Deadlock on tbbmalloc process shutdown

Deadlock on tbbmalloc process shutdown


I'm currently using tbb40_278oss compiled using Visual Studio 2008 SP1. On occasion, I have an app which hangs upon exit. The only thing which I can think of which being unusual is that my main() function has this stack object which performs concurrent deallocation via tbb::parallel_for. The memory being explicitly deallocated in the body is just using the regular delete, and going into the CRT (de)allocator. There are no TBB threads created until the stack object's destructor is called while main() finishes. During the stack object destruction, tbb::parallel_for() will create tasks (and the threads for the first time) which will result tbb::scalable_aligned_malloc() being called. Is this type situation supported by TBB?

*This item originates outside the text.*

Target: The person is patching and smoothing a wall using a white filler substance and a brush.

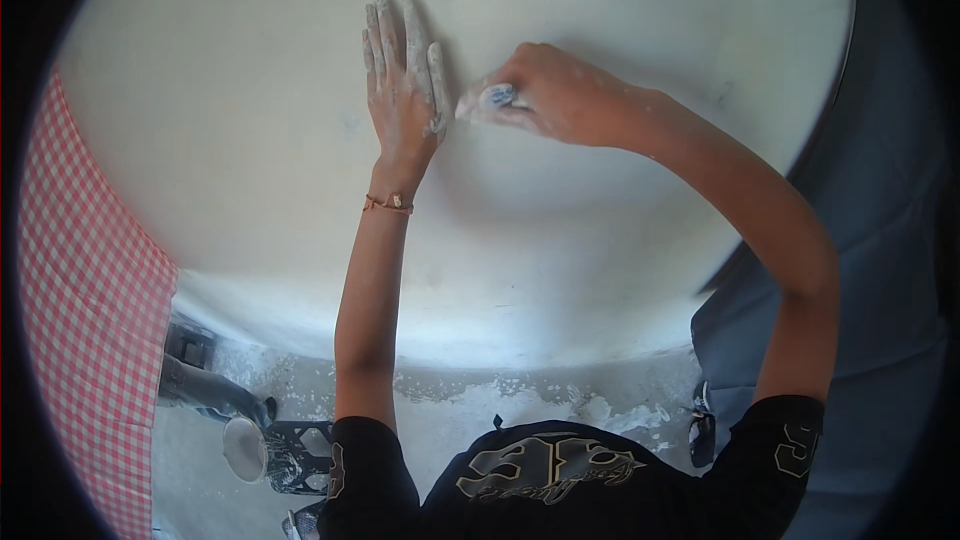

Here's following stack trace where it has deadlocked for over 2 hrs:

ntdll.dll!NtYieldExecution()  + 0xa bytes    
KernelBase.dll!SwitchToThread()  + 0x1d bytes    
tbbmalloc.dll!rml::internal::removeBackRef(rml::internal::BackRefIdx backRefIdx={...})  Line 250 + 0x3f bytes
tbbmalloc.dll!rml::internal::FreeBlockPool::releaseAllBlocks()  Line 1349
tbbmalloc.dll!rml::internal::ExtMemoryPool::release16KBCaches()  Line 512 + 0x16 bytes
tbbmalloc.dll!DllMain(HINSTANCE__ * hInst=0x0000000000000001, unsigned long callReason=0x00000000, void * __formal=0x0000000000000000)  Line 228 + 0x47 bytes
tbbmalloc.dll!__DllMainCRTStartup(void * hDllHandle=0x00000000042a3f80, unsigned long dwReason=0x042a3eb0, void * lpreserved=0x000000006b8b93dc)  Line 546 + 0xd bytes
ntdll.dll!LdrShutdownProcess()  + 0x1d1 bytes
ntdll.dll!RtlExitUserProcess()  + 0x90 bytes
msvcr90.dll!doexit(int code=0x00000000, int quick=0x00000000, int retcaller=0x00000000)  Line 644 + 0x11 bytes

What is happening here is that removeBackRef() called with a backRefIdx = { master = 0xffff, largeObj = 1, offset = 0x7fff } and it hangs forever waiting for the currBlock->blockMutex to be obtained. In the debugger, it looks like currBlock->blockMutex has a value of 1 when I trace through the disassembly, so it seems to have been accidentally left locked at some point. At the point which it is hanging, all threads except for the main thread have already been destroyed.

The other possibility of course is that there is some corruption going on, but it's not easy to debug this with TBB because of its own allocator. I've already tried running every thing in debug to no avail. I find myself wishing there is some way to globally force TBB to use the CRT debug allocator.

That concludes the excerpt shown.